Every line of the entries that holds the word "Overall" is to be copied.

»»

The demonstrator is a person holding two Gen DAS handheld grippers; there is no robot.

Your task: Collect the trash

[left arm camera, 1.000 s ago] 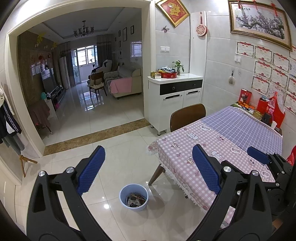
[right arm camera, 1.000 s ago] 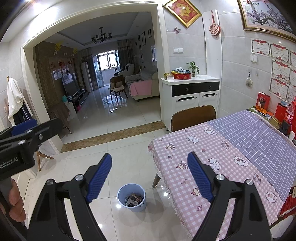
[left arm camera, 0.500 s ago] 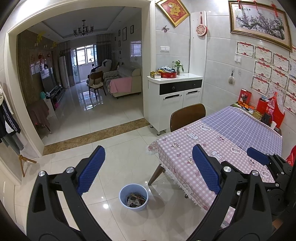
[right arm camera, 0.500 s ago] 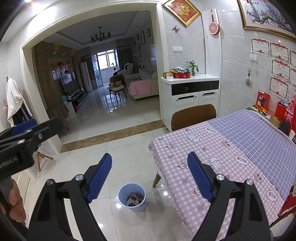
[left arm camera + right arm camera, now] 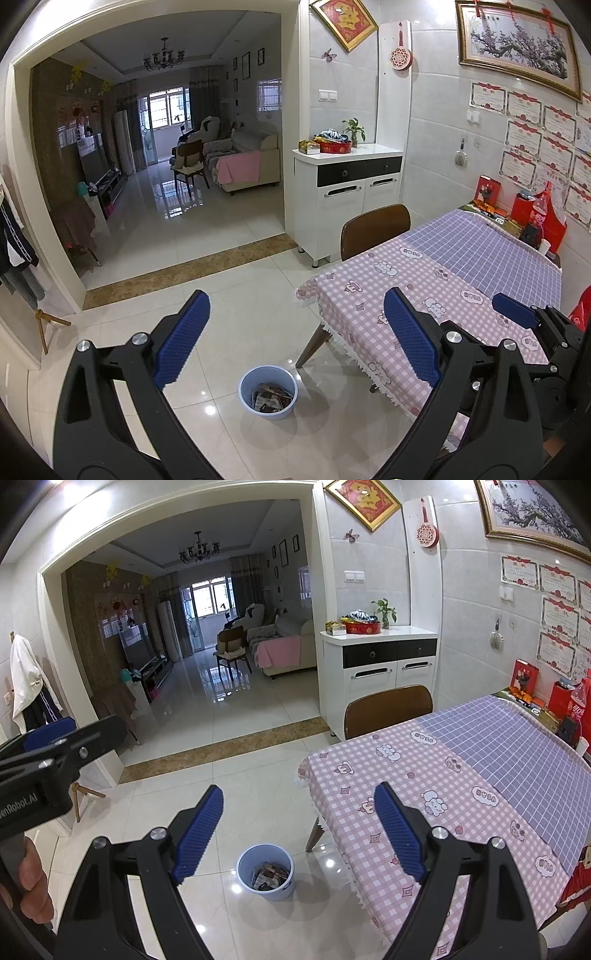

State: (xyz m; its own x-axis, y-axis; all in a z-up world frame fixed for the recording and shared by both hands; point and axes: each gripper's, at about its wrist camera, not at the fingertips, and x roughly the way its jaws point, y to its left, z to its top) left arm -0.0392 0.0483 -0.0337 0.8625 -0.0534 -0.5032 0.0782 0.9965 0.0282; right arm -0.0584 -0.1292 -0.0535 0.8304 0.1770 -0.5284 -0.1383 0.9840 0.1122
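Both grippers spread, empty: left gripper (image 5: 295, 339), right gripper (image 5: 298, 830), held high over floor w/ clear line down to blue bin (image 5: 268, 392). Bin on tiles just beside table (image 5: 436, 295) corner, handy for drops; trash (image 5: 269, 876) already inside.

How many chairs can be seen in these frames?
2. One brown-backed chair is tucked at the far end of the dining table; another wooden chair stands in the living room beside the sofa. More may be hidden behind the table.
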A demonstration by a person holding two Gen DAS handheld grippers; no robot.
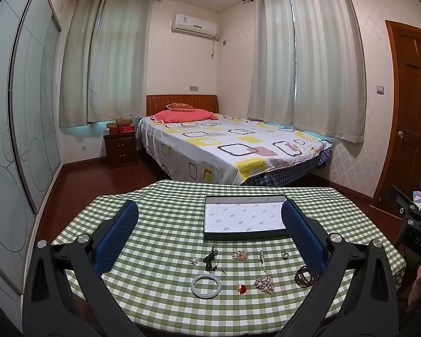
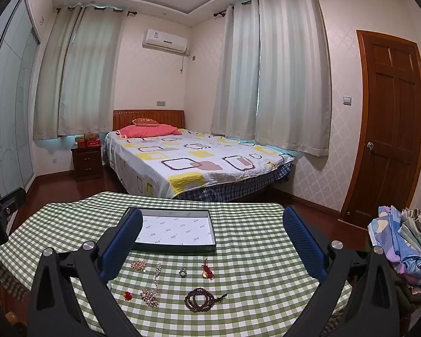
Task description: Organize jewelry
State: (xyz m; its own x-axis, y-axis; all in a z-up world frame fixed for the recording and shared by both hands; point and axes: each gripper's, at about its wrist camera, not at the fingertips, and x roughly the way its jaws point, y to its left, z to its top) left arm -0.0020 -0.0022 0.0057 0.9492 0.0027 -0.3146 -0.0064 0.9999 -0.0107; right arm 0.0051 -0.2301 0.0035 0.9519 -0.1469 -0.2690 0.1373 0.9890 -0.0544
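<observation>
On the green checked tablecloth (image 1: 160, 303) stands a shallow dark-rimmed tray (image 1: 245, 236) with a white lining and nothing in it. Loose jewelry lies in two rows in front of it: a white jade bangle (image 1: 205, 286), a black cord pendant (image 1: 212, 258), a gold brooch (image 1: 240, 255), a pearl cluster brooch (image 2: 149, 297), a pearl ring (image 2: 183, 273), a red tassel charm (image 2: 207, 271) and a dark bead bracelet (image 2: 200, 299). My left gripper (image 1: 209, 206) hovers open above the near rows. To its right, my right gripper (image 2: 212, 213) is open as well, holding nothing.
Beyond the table are a bed (image 1: 233, 146), a nightstand (image 1: 120, 148) and curtained windows. A wooden door (image 2: 390, 129) is at the right. A pile of folded clothes (image 2: 401, 247) sits by the table's right edge. A sliding wardrobe (image 1: 19, 112) lines the left wall.
</observation>
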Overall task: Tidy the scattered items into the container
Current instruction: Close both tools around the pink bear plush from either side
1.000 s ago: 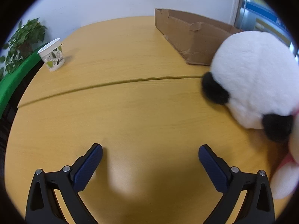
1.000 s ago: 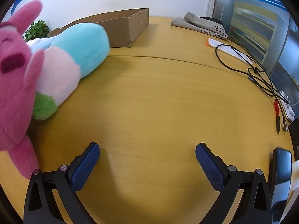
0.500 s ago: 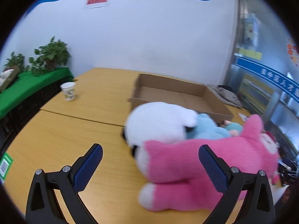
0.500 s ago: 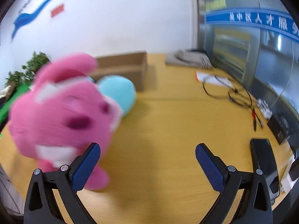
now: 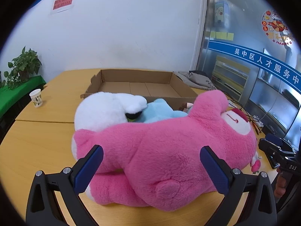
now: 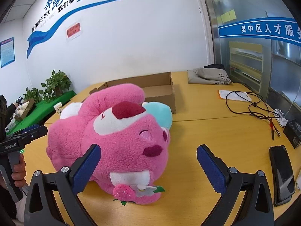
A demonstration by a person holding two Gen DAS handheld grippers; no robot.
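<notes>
Left tongs (image 5: 151, 166) spread wide, gripping nothing, held low behind the pink plush bear (image 5: 169, 160). Right tongs (image 6: 148, 166) likewise released, facing the bear's head. Bear lies on its side on the wooden surface (image 6: 216, 131). White plush (image 5: 105, 111) and blue plush (image 5: 160, 111) lie against it. Cardboard box (image 5: 139, 86) sits just behind the plush toys, open-topped.

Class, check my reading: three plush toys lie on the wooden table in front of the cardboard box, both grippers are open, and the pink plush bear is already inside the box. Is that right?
One detail is wrong. The pink plush bear is not inside the open cardboard box; it lies on the wooden table in front of it, as the left wrist view shows, and the box is empty. The rest stands: white plush toy, light blue plush toy, left gripper and right gripper open.
</notes>
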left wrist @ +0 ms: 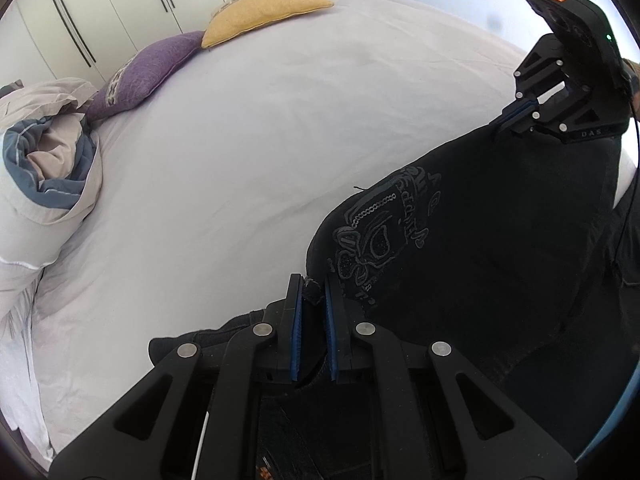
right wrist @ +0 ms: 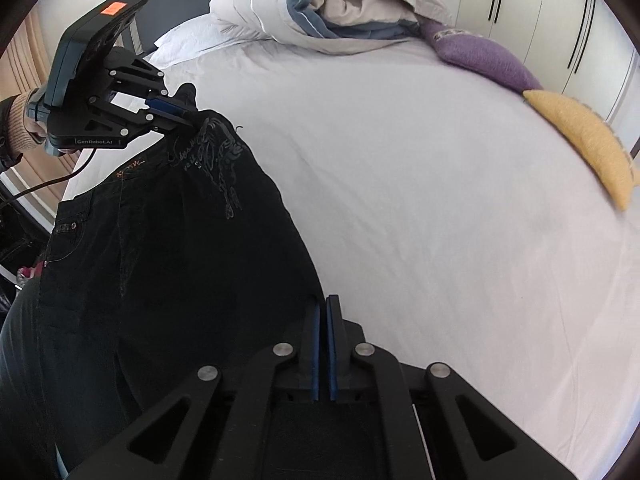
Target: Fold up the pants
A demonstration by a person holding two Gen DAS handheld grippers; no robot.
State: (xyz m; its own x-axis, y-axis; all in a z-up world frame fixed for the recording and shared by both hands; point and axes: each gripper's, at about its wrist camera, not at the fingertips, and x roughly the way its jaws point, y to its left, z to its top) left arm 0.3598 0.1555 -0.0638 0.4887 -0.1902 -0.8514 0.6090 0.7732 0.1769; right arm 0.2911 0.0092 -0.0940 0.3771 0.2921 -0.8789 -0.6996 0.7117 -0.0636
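Note:
Black pants with grey embroidery hang stretched between my two grippers above the near edge of the bed; they also show in the right wrist view. My left gripper is shut on a corner of the waistband, and it shows in the right wrist view at the upper left. My right gripper is shut on the other edge of the pants, and it shows in the left wrist view at the upper right. The lower legs hang out of sight.
The bed's white sheet spreads ahead. A rolled grey-blue duvet, a purple cushion and a yellow cushion lie along its far side. White wardrobe doors stand behind.

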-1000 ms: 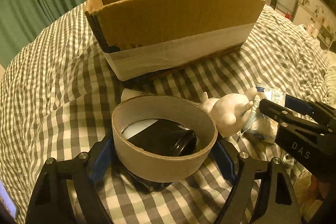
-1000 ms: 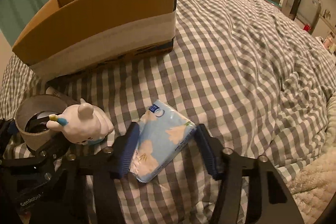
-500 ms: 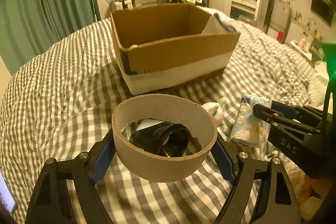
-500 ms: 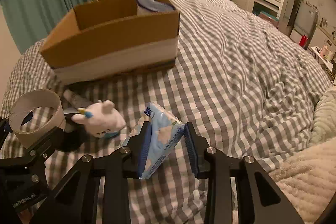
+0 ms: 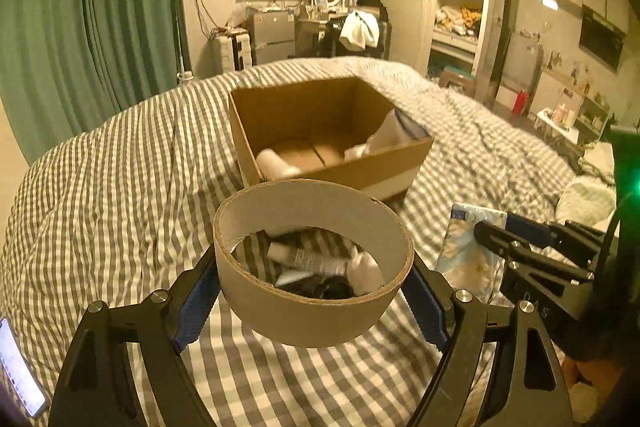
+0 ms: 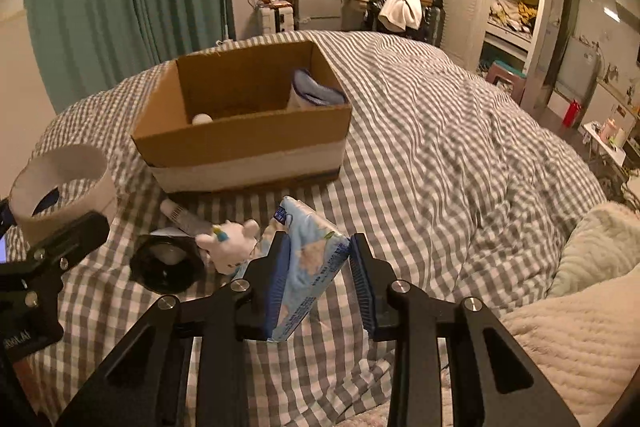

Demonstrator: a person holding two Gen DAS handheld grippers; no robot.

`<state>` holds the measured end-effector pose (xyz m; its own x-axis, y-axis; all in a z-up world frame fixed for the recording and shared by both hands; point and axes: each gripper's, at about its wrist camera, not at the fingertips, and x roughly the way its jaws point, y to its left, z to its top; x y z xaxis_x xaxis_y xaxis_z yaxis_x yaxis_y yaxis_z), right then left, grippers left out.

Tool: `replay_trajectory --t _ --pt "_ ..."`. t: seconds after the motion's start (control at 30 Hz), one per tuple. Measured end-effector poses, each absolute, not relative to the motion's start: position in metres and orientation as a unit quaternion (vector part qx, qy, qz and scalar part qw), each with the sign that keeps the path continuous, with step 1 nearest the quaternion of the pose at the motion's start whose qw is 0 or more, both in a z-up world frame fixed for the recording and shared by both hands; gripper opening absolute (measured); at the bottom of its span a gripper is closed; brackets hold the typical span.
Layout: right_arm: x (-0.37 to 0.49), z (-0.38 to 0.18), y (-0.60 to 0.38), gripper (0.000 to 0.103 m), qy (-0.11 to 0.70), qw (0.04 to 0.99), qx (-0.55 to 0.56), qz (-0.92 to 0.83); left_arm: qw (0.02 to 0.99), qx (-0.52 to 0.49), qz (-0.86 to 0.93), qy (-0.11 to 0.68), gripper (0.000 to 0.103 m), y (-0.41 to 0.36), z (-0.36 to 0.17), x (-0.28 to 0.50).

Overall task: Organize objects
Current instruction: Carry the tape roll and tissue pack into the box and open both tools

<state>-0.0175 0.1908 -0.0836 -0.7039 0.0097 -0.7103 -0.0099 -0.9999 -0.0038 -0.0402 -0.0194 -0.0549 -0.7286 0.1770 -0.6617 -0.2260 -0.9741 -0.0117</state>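
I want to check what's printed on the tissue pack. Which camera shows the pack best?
The right wrist view: the tissue pack sits centred and close between the right gripper pads, its printed face visible. In the left wrist view the pack is off to the right, partly hidden by that gripper.

Left claw (image 5: 314, 291): matte black plastic frame w/ triangular cut-outs in the arms, silver round screws at the joints, blue ribbed pads on inner finger faces. Right claw (image 6: 320, 277): same build, black w/ blue ribbed pads, silver screws. White lettering "DAS" on its black side body in left wrist view. Bit of skin at lower right, blurred.
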Motion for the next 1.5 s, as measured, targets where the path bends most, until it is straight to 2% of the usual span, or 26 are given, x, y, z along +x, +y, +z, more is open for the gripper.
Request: replay_trajectory --t 0.37,0.9,1.07,1.5 --pt "-0.041 -0.032 0.186 0.031 -0.001 -0.018 -0.345 0.938 0.099 -0.331 0.938 0.004 0.086 -0.027 -0.02 -0.088" --pt "-0.135 0.016 0.194 0.03 0.007 -0.053 -0.312 0.948 0.075 -0.314 0.946 0.03 0.086 -0.014 0.008 -0.194" --pt "-0.169 0.013 0.193 0.03 0.005 -0.057 -0.313 0.948 0.074 -0.334 0.939 0.036 0.086 -0.006 -0.011 -0.226" --pt "-0.24 -0.042 0.196 0.032 0.024 -0.059 -0.359 0.931 0.088 -0.378 0.92 0.057 0.086 0.006 -0.072 -0.255"
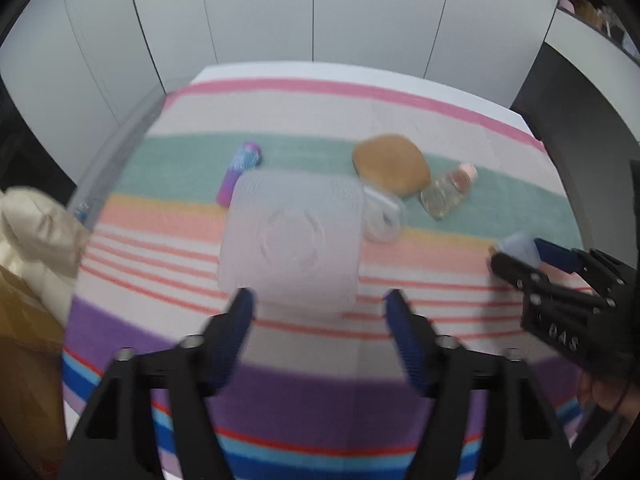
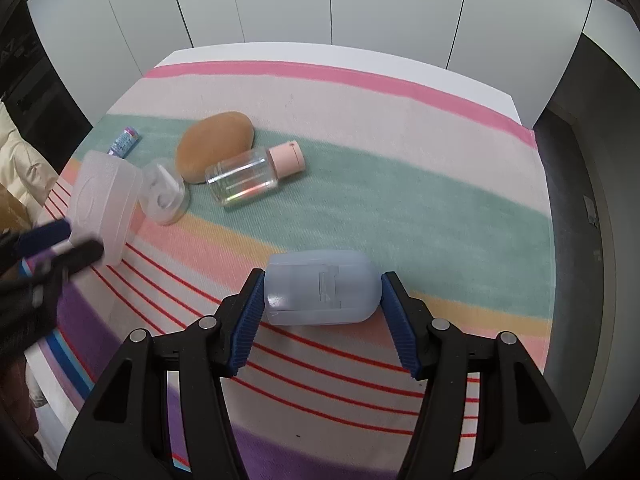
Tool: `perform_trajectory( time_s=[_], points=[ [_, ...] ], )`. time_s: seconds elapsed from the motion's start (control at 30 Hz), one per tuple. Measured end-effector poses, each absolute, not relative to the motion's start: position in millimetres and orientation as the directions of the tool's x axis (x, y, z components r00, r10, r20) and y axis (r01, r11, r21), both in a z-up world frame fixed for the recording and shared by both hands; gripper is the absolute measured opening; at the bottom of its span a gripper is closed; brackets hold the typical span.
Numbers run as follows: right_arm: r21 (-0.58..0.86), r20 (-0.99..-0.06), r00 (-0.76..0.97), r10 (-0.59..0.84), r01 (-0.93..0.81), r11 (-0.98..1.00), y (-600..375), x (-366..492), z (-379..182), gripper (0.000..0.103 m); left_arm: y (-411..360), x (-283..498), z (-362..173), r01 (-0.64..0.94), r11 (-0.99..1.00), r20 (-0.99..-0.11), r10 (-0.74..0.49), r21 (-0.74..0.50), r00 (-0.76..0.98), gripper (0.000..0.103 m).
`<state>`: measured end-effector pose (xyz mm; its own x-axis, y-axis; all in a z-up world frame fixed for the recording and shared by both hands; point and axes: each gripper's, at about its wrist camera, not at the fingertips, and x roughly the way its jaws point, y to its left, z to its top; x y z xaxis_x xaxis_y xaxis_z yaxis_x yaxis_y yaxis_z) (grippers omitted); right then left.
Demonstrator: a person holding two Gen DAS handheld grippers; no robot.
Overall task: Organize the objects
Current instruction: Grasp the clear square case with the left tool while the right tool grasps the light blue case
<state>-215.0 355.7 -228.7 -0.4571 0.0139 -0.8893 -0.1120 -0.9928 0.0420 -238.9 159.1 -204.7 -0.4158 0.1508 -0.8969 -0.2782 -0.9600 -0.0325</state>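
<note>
A frosted white plastic box lies on the striped cloth just beyond my open left gripper; it also shows in the right wrist view. My right gripper holds a pale blue plastic case between its blue pads just above the cloth; this case shows at the right of the left wrist view. A tan sponge, a clear bottle with a pink cap, a clear round lid and a purple tube lie behind.
The striped cloth covers a white table that ends near grey wall panels. A cream padded jacket and a brown bag sit off the left edge. The left gripper shows blurred at left.
</note>
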Motion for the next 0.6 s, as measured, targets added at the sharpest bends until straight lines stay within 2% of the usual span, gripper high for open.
perform_trajectory(
  time_s=[0.07, 0.17, 0.27, 0.47, 0.53, 0.57, 0.6],
  points=[
    [0.041, -0.89, -0.455, 0.015, -0.113, -0.993, 356.9, -211.5, -229.2, 0.06, 150.5, -234.5, -205.8, -0.253, -0.966, -0.888, 0.163, -0.054, -0.43, 0.097],
    [0.042, -0.888, -0.459, 0.018, -0.12, -0.992, 358.2, -209.3, -229.7, 0.06, 149.0, -233.4, -203.8, -0.247, -0.969, -0.85, 0.121, 0.011, -0.513, 0.103],
    [0.043, -0.889, -0.458, 0.018, -0.123, -0.991, 358.2, -208.9, -229.5, 0.06, 152.3, -248.9, -209.6, -0.233, -0.969, -0.833, 0.063, 0.08, -0.549, 0.103],
    [0.039, -0.888, -0.46, 0.019, -0.115, -0.993, 354.8, -208.8, -229.7, 0.06, 161.1, -270.9, -227.1, -0.28, -0.96, -0.876, 0.13, 0.007, -0.465, 0.102],
    [0.037, -0.888, -0.459, 0.019, -0.112, -0.993, 355.1, -209.2, -229.7, 0.06, 164.5, -271.2, -225.7, -0.284, -0.959, -0.866, 0.131, 0.013, -0.483, 0.093],
    [0.037, -0.889, -0.458, 0.018, -0.111, -0.993, 355.1, -209.1, -229.6, 0.06, 165.8, -270.9, -226.3, -0.28, -0.96, -0.868, 0.124, 0.018, -0.481, 0.085],
    [0.038, -0.889, -0.457, 0.017, -0.11, -0.993, 356.3, -208.6, -229.1, 0.06, 167.5, -270.9, -227.6, -0.278, -0.96, -0.873, 0.118, 0.021, -0.473, 0.084]
  ],
)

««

**Response to this task:**
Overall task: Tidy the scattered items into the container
Overall task: Organize objects
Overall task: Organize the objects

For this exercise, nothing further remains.